Szymborska even wrote her own Epitaph not very long ago, a very contemporary vision of the attainment of peace in a digital world.
Here lies, old fashioned as parentheses,
the authoress of verse. Eternal rest
was granted her by earth, although the corpse
had failed to join the avant-garde, of course.
The plain grave? There's poetic justice in it,
this ditty-dirge, the owl, the meek cornflower
Passerby, take your PC out, press "POWER,"
think on Szymborska's fate for half a minute"

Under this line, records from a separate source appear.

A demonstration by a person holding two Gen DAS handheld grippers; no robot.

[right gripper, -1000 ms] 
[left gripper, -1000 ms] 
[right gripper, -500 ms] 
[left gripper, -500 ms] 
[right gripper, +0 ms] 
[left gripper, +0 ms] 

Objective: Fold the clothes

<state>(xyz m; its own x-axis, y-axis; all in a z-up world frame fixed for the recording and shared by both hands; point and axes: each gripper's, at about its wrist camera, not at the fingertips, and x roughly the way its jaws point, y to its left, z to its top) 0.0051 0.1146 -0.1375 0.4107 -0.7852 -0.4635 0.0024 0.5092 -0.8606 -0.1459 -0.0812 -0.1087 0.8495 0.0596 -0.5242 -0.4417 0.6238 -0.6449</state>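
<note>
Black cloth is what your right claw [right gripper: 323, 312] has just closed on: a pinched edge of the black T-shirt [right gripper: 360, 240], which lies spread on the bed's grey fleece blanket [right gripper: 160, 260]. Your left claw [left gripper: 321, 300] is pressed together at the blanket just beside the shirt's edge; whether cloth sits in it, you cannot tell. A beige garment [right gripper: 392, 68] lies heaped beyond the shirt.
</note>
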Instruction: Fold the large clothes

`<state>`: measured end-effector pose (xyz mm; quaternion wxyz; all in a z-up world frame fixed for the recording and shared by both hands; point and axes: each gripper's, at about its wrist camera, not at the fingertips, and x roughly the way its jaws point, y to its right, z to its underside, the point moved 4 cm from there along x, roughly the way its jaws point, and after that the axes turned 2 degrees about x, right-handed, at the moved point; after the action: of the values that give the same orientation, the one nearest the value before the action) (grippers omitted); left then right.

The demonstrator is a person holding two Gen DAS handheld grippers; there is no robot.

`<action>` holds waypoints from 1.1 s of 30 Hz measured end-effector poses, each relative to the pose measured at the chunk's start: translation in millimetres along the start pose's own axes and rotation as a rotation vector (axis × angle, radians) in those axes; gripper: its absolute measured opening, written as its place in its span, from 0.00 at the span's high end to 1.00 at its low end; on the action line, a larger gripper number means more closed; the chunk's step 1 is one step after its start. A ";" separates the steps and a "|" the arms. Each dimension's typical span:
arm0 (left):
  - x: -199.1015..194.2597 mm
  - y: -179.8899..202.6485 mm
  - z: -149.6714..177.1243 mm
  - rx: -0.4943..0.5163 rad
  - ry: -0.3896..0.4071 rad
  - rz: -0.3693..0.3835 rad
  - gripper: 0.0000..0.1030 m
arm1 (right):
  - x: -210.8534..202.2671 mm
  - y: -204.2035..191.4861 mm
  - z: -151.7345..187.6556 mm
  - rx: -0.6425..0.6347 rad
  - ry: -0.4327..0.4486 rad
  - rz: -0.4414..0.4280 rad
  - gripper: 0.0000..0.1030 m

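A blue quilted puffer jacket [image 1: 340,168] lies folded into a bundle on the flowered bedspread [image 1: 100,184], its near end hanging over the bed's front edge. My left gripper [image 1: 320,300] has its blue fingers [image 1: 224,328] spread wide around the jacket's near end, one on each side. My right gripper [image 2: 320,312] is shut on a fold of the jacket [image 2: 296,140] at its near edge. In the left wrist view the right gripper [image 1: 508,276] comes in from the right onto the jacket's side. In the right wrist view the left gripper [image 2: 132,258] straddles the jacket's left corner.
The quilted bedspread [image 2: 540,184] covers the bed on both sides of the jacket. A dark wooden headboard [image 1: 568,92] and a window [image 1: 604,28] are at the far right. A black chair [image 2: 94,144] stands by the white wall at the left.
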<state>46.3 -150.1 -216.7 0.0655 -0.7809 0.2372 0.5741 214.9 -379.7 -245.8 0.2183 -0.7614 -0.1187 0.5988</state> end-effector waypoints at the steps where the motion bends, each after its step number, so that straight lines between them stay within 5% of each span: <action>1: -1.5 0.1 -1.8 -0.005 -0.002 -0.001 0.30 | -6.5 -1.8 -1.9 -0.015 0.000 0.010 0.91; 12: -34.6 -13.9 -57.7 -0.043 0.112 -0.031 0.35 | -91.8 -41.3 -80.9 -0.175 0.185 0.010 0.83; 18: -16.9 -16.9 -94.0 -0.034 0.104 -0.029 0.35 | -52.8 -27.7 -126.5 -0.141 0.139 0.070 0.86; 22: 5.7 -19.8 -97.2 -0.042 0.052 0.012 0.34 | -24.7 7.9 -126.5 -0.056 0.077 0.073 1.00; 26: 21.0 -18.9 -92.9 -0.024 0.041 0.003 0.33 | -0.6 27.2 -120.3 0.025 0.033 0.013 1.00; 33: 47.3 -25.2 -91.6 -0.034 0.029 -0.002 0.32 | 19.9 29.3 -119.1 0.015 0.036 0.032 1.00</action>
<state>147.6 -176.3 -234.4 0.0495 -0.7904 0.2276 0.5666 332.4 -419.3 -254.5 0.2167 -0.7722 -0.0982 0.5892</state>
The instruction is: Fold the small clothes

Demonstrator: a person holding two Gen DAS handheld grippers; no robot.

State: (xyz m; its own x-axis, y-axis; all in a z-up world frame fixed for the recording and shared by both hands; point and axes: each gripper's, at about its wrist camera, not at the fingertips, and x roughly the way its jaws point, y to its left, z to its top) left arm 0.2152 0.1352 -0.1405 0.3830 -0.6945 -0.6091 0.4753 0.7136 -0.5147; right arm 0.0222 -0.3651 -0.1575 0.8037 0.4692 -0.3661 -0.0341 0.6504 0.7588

(translated by Baranczak and Cavanaugh).
Wisława Szymborska was born on the 2nd of July 1923 in what is today Kórnik near Poznań. She lived in Toruń, later Kraków, where she attended elementary school and middle school. During the war she worked for the railroad. Then she began writing her first stories and poems. After the war she studied Polish literature and sociology at the Jagiellonian University in Kraków. She worked as the editor of several literary publications before getting her first poetry collection - "This is why We Live" - published in 1952. Her debut was well received by the critics. And although the reviews from the first half of the 1950s concerned the "correct" poems later rejected by the poet and although the criticisms themselves were usually ideological, attention was paid in them to an important aspect of her work, which was confirmed by her later development: the ability to combine a personal viewpoint with a wider social perspective. After the thaw, Szymborska published the breakthrough volume "Calling Out to Yeti" in 1957. In it she moved away from committed poetry in favour of poetry with a philosophical distance, incessantly wondering at the world, suspicious of doctrines and systems.
In 1991 she received the Goethe Prize, and later the Herder Prize. In 1996 she was awarded the Nobel Prize and in 2011 she received the Order of White Eagle from the Polish government. Her last volume of poetry “Here,” was published in the United States in 2011. In his review for the New York Times, poet Charles Simic wrote, "More than any poet I can think of, Szymborska not only wants to create a poetic state in her readers, but also to tell them things they didn’t know before or never got around to thinking about". Her sensitive approach to the unavoidable aspects of the physical world, combined with a keen sense of wit, sincerity and spirit, brought about some of the most significant works of poetry of the 20th century.